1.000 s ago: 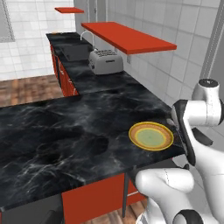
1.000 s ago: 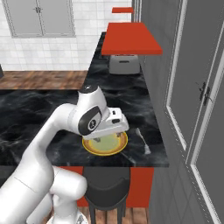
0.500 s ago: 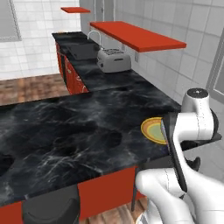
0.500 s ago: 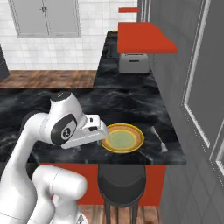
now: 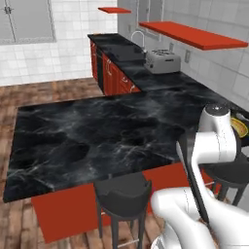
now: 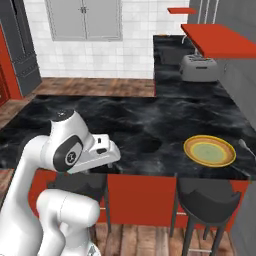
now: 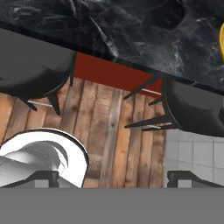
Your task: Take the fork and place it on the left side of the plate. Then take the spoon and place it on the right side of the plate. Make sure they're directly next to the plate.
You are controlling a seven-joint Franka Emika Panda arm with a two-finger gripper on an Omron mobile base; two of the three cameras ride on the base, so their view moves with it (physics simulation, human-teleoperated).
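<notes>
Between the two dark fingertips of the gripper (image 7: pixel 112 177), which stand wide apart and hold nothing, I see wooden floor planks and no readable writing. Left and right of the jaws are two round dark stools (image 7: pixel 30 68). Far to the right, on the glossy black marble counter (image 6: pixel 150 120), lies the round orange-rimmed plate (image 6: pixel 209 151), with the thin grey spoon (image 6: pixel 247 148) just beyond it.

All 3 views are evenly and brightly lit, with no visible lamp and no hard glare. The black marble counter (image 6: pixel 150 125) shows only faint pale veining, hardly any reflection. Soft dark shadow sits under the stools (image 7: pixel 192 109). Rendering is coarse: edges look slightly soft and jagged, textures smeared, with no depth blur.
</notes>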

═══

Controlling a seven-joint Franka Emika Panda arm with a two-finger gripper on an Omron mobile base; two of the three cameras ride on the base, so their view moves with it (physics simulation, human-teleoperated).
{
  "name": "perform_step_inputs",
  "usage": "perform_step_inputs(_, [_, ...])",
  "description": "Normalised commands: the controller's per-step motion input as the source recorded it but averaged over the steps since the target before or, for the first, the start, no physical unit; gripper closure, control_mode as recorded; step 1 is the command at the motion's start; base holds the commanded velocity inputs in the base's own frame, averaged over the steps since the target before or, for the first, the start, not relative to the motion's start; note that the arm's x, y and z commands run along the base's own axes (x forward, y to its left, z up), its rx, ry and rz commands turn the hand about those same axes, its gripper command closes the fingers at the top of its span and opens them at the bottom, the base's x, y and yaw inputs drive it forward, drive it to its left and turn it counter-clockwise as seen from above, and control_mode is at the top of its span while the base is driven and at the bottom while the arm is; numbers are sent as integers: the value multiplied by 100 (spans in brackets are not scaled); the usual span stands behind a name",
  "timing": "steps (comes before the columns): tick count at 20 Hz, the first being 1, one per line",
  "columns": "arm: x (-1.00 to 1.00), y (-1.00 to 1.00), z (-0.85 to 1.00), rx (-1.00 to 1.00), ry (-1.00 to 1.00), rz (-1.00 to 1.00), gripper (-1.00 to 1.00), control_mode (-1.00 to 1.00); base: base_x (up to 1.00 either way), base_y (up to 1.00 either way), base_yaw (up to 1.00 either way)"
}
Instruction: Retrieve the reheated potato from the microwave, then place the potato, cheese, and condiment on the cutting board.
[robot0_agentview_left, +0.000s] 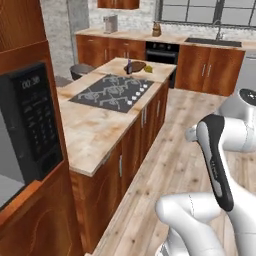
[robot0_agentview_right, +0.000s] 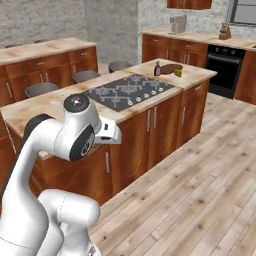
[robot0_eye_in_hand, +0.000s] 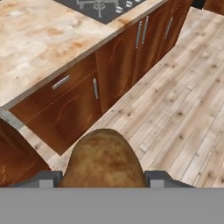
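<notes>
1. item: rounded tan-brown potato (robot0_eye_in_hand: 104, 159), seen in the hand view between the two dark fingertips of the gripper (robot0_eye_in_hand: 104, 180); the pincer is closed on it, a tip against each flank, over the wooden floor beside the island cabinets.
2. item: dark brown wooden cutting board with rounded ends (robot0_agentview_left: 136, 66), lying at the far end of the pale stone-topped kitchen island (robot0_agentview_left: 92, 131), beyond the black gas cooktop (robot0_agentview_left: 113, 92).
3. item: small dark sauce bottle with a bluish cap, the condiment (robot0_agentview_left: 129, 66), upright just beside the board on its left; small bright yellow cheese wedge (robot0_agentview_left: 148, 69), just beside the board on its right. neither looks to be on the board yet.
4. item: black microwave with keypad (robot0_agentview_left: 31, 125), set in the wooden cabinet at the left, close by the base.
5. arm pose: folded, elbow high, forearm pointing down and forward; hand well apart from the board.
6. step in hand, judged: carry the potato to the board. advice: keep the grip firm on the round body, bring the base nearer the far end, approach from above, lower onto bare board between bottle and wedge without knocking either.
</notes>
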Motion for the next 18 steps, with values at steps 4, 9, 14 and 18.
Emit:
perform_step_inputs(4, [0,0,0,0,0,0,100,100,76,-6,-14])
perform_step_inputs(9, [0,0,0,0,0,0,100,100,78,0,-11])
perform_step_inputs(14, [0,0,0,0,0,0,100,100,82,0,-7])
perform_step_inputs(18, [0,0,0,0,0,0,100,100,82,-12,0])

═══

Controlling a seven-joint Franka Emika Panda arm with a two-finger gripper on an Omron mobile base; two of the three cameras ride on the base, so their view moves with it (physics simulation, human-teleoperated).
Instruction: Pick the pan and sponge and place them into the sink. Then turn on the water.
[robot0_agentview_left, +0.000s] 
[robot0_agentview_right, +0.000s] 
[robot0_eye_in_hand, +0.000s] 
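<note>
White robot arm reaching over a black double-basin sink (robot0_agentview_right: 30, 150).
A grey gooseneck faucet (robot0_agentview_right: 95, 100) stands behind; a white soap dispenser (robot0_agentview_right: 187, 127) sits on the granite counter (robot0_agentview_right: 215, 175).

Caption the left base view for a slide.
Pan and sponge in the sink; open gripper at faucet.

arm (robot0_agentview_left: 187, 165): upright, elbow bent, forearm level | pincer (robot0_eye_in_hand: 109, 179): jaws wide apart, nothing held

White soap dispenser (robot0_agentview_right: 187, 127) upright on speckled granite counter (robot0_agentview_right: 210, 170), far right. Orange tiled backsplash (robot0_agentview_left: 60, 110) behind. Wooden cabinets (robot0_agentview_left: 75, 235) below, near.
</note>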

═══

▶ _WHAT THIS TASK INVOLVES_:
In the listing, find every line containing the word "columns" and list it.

▶ _RESPONSE FOR THIS EXERCISE_:
  "timing": "steps (comes before the columns): tick count at 20 Hz, the first being 1, one per line",
  "columns": "arm: x (-1.00 to 1.00), y (-1.00 to 1.00), z (-0.85 to 1.00), rx (-1.00 to 1.00), ry (-1.00 to 1.00), rz (-1.00 to 1.00), gripper (-1.00 to 1.00), control_mode (-1.00 to 1.00); base: base_x (up to 1.00 either way), base_y (up to 1.00 either way), base_yaw (up to 1.00 either way)"

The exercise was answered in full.